ID4Africa posts World Bank comparison of Privacy by Design practices for biometric national ID
The principles of Privacy by Design were outlined by Anne Cavoukian in 2011, but the way they are implemented in practice for protecting biometrics and other personal data varies greatly between national ID systems, as explored in a new post from ID4Africa.
Privacy By Design (PbD) practices in Estonia, India and Austria are significantly different, and the commonalities and differences are examined by the World Bank Group’s ID4D initiative.
The post outlines seven principles for PbD systems, noting that the approach specifies proactive, rather than reactive systems, privacy as a default setting, embedding privacy into technical design, and views the concept of privacy as a win-win goal, rather than a zero-sum trade-off.
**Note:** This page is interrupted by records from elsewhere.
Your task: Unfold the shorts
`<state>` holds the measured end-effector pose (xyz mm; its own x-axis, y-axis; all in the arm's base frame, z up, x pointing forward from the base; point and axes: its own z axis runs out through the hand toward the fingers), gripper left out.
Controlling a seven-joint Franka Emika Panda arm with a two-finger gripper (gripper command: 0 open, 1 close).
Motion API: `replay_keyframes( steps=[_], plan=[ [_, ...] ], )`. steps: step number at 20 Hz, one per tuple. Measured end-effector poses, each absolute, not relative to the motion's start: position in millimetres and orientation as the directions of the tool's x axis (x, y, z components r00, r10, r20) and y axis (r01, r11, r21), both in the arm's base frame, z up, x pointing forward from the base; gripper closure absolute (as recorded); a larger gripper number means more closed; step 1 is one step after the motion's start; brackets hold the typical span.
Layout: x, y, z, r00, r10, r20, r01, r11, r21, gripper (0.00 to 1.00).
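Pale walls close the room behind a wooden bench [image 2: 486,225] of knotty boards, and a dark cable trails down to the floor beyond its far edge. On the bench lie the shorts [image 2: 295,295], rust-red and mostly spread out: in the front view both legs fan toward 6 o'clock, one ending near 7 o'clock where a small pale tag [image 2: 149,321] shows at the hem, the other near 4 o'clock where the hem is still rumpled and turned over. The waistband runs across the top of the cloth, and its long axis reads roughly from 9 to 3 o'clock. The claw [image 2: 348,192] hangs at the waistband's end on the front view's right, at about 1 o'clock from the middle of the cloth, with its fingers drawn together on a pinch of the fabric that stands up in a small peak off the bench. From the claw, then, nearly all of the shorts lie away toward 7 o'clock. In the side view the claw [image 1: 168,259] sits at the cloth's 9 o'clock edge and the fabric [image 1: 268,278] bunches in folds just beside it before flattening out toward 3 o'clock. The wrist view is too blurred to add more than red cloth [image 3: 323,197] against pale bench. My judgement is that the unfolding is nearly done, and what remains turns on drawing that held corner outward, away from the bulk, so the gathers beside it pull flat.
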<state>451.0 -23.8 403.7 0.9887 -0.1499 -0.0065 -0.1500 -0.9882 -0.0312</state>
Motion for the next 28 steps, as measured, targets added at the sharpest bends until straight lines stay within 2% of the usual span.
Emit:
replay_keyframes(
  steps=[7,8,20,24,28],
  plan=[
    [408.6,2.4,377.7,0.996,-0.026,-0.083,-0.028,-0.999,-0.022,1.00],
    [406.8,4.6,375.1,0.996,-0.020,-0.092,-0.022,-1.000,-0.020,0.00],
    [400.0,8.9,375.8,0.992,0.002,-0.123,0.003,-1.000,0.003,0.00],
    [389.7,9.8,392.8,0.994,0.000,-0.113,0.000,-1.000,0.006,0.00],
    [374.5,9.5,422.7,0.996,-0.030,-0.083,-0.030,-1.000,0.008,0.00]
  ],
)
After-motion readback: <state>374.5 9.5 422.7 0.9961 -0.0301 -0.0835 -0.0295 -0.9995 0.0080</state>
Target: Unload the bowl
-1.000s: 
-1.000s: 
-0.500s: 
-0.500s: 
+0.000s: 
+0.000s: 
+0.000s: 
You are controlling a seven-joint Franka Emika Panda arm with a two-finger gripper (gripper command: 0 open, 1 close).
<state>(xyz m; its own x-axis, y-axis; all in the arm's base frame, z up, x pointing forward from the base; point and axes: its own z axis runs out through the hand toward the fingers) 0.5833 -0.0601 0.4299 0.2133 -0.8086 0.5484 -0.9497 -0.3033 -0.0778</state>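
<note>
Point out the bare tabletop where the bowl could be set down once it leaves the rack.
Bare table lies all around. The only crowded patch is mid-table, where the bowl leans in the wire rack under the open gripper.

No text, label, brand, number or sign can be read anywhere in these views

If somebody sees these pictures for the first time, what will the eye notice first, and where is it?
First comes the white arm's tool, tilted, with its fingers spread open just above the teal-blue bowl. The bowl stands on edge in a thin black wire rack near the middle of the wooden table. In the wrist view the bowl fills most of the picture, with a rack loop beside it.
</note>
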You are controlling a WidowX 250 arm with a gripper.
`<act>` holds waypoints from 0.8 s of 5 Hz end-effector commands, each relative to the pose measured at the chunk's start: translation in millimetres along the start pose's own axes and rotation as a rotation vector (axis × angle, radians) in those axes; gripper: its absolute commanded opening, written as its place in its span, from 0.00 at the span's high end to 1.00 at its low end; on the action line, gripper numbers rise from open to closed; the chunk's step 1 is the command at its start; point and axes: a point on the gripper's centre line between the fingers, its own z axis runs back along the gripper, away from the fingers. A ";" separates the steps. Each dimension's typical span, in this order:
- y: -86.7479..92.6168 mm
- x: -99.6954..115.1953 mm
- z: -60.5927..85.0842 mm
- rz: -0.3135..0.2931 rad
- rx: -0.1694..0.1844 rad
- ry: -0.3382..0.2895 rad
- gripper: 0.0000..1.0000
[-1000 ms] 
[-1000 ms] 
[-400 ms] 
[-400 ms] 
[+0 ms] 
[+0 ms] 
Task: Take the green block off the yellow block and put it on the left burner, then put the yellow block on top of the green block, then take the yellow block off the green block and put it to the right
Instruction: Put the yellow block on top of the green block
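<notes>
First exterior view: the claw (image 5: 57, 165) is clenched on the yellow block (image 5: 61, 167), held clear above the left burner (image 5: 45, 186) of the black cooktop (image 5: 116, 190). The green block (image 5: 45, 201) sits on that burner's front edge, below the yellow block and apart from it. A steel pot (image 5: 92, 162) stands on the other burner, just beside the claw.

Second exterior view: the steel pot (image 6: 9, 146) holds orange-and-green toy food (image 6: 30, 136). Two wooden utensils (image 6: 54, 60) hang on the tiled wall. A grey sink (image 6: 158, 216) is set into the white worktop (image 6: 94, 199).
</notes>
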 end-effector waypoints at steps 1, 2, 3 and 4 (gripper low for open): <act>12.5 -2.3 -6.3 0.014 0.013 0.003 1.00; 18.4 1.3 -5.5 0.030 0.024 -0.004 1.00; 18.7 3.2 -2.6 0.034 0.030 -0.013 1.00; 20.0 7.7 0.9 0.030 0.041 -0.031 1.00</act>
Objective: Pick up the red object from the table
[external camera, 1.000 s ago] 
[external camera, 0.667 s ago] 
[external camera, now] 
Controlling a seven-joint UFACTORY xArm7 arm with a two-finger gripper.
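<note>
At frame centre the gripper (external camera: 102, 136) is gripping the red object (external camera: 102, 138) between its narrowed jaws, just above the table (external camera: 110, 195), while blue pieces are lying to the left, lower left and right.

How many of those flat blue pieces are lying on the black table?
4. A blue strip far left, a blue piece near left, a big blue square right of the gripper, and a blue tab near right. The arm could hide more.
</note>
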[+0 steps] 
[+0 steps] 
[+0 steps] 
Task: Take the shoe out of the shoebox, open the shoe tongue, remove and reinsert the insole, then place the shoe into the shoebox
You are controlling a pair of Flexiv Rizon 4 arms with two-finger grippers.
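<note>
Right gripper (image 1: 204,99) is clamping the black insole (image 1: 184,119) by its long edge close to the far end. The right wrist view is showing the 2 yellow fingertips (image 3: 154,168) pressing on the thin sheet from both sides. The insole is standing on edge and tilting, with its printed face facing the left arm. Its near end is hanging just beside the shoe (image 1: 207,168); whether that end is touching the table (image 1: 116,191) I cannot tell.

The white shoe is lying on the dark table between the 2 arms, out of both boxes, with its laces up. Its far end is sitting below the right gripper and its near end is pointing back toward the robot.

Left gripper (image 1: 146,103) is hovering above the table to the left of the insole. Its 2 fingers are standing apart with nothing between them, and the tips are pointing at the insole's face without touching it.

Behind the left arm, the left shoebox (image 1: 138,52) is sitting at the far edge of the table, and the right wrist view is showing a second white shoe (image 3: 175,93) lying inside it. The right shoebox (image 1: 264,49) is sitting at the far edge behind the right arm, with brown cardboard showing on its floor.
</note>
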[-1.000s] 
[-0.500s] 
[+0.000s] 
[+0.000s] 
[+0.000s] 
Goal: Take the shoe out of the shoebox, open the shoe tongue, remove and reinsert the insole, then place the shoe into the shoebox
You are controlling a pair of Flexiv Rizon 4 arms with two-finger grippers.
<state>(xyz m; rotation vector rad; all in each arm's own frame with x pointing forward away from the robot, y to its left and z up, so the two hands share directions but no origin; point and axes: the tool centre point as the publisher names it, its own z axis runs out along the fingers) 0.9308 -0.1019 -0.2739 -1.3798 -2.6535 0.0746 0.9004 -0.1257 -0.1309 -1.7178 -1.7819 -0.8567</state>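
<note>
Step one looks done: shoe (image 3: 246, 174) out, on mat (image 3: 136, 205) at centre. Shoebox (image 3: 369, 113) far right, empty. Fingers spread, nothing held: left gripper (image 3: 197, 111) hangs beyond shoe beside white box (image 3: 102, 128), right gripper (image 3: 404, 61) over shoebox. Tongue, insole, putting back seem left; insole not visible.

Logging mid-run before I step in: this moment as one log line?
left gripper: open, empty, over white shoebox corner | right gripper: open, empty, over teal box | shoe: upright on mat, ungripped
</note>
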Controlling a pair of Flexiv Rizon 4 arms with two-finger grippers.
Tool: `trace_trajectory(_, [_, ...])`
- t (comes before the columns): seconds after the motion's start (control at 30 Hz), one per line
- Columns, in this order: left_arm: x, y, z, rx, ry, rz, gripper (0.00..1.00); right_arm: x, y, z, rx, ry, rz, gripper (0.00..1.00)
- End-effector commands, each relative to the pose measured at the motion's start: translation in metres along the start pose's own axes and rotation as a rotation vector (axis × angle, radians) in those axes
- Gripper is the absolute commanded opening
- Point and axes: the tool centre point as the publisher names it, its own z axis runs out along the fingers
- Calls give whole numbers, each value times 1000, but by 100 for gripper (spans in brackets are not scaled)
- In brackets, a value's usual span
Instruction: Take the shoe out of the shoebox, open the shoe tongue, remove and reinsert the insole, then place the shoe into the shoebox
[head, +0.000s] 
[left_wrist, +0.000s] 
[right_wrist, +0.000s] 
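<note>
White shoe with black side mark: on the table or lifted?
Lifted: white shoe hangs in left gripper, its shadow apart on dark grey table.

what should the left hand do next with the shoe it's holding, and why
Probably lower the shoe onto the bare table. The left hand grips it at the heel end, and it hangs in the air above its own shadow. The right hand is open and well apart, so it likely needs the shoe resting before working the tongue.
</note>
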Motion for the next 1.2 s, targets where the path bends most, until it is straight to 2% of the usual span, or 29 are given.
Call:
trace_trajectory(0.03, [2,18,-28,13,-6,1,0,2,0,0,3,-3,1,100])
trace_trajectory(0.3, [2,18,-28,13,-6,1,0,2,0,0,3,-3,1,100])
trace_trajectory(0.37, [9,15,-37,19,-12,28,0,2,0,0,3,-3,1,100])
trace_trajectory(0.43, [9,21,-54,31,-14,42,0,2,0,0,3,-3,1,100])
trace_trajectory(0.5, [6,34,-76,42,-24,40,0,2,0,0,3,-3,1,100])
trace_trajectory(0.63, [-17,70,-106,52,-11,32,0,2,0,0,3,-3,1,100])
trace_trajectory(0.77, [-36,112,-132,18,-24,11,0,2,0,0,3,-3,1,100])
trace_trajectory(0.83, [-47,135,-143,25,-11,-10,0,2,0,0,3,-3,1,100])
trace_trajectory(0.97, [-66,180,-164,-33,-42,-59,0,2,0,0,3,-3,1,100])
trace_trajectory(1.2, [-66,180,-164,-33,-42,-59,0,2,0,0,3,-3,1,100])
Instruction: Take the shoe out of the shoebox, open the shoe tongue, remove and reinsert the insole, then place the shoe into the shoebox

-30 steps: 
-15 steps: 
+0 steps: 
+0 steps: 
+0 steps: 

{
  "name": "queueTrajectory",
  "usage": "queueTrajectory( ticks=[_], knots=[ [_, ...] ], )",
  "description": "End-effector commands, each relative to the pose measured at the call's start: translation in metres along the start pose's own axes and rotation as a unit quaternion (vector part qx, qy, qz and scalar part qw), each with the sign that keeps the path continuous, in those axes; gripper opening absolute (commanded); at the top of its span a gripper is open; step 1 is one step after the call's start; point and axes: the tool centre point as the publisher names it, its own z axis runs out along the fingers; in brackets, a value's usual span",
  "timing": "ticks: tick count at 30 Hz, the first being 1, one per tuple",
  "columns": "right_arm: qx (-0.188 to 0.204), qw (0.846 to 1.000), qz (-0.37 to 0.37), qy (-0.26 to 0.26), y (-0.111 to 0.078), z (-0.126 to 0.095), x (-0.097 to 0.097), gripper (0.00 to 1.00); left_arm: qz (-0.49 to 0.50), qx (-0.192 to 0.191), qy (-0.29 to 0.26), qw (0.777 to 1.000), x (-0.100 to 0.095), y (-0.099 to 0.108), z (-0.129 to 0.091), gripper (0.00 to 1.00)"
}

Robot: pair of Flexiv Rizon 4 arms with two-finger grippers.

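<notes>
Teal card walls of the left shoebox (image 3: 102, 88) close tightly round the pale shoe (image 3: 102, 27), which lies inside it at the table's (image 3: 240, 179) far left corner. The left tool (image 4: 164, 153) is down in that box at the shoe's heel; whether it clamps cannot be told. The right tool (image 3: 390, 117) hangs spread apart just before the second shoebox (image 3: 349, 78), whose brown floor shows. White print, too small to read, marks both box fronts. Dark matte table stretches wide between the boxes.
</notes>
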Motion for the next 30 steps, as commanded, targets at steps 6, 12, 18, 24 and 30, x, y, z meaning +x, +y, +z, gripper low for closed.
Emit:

PbD systems should also provide end-to-end or full lifecycle protection, built-in visibility and transparency, and maintain user-centrism.
Estonia’s Citizen Portal, India’s Virtual ID and Tokenization, and Austria’s Sector Specific Identifiers are taken as examples of practical implementations of PbD principles, and an infographic compares the countries’ approaches to limiting data collection, consent, anonymization, accountability, and other factors. The encryption of biometrics on enrollment devices, and capability to lock them when not in use that are built into the Aadhaar system are noted along with digital signing and tokenization practices.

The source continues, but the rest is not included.